I personally think it's a decent strategy. I think it's a good shift, trying to move a little bit away from spending on the operations of the government. That's where they're trying to reduce the civil servants by about 10% or so and really trying to focus on investment spending. I think that's a worthy goal.
The key here is it takes time. You cannot flick a light switch and suddenly get all kinds of new capital spending and improve productivity. That's really a multi-year effort. And when they spoke about a generational or a transformational shift here, time will tell whether it really has done that or not. We can't judge that in the here and now. I'm a wee bit skeptical, but again, I think the aim is good. I believe it's the right direction to be headed towards.

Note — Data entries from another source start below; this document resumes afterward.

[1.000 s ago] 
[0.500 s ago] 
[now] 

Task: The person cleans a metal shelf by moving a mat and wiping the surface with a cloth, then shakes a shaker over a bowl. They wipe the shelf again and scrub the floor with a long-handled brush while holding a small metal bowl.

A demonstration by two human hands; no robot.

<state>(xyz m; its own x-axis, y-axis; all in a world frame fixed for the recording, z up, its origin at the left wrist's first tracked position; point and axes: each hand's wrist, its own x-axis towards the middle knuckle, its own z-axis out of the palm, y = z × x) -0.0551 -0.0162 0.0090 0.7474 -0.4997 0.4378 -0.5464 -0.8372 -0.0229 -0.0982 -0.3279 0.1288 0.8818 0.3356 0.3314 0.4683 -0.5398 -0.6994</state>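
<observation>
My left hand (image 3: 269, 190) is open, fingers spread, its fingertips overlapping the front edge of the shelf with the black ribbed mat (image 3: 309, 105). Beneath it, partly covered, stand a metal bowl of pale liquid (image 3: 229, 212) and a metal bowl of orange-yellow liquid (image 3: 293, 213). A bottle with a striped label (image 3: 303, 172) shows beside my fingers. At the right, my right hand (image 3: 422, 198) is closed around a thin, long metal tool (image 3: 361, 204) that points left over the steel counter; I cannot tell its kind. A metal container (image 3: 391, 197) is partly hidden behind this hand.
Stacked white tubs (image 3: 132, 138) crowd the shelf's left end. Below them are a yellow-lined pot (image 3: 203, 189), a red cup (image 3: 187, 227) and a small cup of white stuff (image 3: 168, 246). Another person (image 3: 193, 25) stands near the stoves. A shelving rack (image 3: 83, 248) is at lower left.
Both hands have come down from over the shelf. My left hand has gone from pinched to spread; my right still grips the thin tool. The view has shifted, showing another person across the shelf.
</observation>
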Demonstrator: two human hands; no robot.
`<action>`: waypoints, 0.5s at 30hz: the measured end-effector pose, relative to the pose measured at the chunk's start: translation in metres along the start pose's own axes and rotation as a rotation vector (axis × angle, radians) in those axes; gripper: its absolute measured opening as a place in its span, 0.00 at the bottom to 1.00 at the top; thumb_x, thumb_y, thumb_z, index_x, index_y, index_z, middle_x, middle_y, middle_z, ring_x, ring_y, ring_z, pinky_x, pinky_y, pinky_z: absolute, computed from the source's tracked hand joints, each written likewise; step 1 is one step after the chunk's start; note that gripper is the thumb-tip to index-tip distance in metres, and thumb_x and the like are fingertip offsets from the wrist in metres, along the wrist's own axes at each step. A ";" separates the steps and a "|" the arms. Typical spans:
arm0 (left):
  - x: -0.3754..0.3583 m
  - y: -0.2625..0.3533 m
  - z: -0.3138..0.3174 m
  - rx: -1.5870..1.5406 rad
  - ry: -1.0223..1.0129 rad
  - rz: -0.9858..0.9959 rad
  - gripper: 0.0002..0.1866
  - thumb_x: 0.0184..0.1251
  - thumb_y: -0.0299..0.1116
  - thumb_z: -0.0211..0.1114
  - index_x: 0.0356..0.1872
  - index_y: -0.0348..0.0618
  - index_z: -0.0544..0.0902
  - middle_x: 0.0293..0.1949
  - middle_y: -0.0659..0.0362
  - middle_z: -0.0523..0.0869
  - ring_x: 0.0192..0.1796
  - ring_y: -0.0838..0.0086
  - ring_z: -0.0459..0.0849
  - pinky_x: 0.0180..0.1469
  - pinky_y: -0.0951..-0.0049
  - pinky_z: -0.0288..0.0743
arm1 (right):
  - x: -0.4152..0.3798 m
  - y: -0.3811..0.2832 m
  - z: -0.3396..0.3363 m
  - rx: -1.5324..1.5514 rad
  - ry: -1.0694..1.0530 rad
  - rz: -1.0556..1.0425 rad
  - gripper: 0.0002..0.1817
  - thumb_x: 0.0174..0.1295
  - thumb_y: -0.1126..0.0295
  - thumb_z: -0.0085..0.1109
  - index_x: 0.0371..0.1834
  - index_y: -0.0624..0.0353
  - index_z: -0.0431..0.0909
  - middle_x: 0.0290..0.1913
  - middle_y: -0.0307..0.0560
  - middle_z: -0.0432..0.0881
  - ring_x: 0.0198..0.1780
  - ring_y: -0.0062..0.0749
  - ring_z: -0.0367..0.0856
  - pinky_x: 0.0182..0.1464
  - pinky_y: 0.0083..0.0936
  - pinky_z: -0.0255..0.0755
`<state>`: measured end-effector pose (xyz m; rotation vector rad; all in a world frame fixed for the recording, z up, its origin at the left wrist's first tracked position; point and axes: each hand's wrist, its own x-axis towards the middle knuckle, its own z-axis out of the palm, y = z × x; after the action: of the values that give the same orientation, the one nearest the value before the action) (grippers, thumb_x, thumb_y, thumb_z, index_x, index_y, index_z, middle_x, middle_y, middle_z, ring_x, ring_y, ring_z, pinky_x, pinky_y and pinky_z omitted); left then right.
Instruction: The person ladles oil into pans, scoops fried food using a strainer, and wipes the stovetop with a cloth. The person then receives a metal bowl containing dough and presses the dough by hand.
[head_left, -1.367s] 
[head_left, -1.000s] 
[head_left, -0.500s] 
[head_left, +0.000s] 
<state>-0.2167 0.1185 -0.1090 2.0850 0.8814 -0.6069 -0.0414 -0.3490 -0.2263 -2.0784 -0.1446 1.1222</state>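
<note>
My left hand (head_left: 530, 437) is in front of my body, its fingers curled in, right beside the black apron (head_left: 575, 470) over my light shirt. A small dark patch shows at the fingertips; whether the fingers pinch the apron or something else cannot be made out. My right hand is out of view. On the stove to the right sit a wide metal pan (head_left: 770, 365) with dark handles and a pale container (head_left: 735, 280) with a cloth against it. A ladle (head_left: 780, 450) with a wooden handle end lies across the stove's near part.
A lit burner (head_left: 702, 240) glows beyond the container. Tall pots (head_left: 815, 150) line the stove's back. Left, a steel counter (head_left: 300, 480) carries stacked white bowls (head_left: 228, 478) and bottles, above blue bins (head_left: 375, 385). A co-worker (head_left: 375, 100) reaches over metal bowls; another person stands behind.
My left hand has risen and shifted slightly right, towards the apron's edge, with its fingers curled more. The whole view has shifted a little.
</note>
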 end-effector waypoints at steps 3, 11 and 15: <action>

And I guess the last thing I would say is a lot of these measures, it sounds very impressive. A lot of them have been announced ahead of time. Again, there really wasn't that much new specifically in this budget. A lot of it was repackaged and sorted out and costed, frankly. So some of it had been announced through the year, but maybe that's the important message is that in a way this really added up a lot. We have heard a lot of policy announcements even before the election back in April and since then. In a way, this was really pulling it all together into one neat package.
Camilla Sutton:
Yeah, it's very true. It makes it nice for us from an analysis purpose too.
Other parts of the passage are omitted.